I have a data set of RNAseq performed on an Affymetrix HiSeq 2500, and am in the process of cleaning and pre-analysis, following the vignette from the edgeR package. The point where I'm stuck is in removing genes that are lowly expressed. There are 6 conditions in my data set; the edger file has dimensions (24421, 6). When I run the sample code from the edgeR vignette that evaluates for row sums == 0, I find there are 5100 rows that meet this condition, leaving 19321 rows with sums >0. So up to that point things appear to be fine. Then I run the code line
> keep.expr <- filterByExprs(edger, group=group).
This gives the following warning:
"Warning message in min(n[n > 1L]):
"no non-missing arguments to min; returning Inf"
and also creates the keep.expr output file.

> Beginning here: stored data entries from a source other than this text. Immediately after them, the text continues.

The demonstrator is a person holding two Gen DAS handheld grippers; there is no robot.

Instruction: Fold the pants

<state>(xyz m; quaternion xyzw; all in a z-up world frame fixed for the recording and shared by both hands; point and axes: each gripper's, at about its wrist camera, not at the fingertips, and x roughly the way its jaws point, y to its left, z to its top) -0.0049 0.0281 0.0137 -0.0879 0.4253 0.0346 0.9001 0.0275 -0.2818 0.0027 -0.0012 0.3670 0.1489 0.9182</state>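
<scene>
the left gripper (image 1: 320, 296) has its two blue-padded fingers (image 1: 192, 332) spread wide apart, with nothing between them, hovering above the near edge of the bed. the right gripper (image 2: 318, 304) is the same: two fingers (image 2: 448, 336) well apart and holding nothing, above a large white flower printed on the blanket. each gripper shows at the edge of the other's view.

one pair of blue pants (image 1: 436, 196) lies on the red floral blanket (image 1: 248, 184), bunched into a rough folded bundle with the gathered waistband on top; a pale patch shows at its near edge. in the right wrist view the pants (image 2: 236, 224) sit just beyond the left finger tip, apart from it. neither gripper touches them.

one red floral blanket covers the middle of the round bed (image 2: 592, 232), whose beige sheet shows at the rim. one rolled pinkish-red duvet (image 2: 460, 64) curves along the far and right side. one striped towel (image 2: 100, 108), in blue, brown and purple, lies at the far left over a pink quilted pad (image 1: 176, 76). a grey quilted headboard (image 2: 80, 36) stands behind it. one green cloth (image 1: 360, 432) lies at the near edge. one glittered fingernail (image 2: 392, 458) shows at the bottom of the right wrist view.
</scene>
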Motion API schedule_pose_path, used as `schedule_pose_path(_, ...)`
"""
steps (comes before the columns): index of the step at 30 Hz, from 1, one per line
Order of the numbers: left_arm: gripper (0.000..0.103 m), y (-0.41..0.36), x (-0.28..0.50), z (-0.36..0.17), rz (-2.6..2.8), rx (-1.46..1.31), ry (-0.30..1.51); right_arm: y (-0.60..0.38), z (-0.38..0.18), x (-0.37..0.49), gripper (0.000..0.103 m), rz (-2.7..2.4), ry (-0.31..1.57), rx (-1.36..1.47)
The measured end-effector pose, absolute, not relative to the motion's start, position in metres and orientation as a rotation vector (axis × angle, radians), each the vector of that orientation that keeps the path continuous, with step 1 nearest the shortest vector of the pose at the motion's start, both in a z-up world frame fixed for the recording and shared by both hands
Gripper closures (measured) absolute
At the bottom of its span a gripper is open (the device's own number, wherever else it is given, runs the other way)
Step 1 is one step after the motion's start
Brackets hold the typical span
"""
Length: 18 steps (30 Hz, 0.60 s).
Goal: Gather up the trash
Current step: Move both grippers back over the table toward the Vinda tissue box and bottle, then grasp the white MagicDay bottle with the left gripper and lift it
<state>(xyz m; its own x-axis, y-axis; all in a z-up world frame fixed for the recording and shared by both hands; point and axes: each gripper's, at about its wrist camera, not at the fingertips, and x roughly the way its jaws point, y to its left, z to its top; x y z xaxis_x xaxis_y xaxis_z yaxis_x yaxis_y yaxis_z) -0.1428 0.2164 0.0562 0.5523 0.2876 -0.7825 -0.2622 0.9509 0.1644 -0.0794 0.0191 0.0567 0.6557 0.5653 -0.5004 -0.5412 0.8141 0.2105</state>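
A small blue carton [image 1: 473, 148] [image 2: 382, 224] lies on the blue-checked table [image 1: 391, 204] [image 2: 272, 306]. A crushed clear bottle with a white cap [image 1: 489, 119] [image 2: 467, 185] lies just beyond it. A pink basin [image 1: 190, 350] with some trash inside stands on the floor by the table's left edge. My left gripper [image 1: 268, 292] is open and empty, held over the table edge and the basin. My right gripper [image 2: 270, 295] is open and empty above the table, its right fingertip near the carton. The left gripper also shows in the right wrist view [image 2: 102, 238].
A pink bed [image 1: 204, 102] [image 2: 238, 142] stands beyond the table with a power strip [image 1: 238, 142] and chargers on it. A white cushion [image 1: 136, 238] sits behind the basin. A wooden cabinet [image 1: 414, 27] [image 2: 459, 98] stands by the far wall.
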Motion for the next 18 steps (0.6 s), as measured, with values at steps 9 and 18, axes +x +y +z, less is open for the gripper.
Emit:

The keep.expr file should contain a boolean for each row signifying if it was kept or not, plus the RNAseq values for rows kept. It has no RNAseq values at all. I used
> length(which(keep.exprs))
> length(which(!keep.exprs))
to find the total of "TRUE" and "FALSE" entries in keep.expr, and found that the booleans from filterByExprs are all "FALSE". There should have been 19321 "TRUE" entries along with their RNAseq values, and 5100 "FALSE" entries. The next command in the vignette after filterByExprs uses keep.expr to trim the edger file. When I do that the dimensions of new edger file are (0, 6), consistent with there being no RNAseq values left after doing the filterByExprs. I've been studying the edgeRUserGuide but cannot find what is missing that keeps filterByExprs from working properly.
Heber
I assume you mean have used an Illumina HiSeq 2500. Affymetrix is a microarray platform and they don't make sequencers.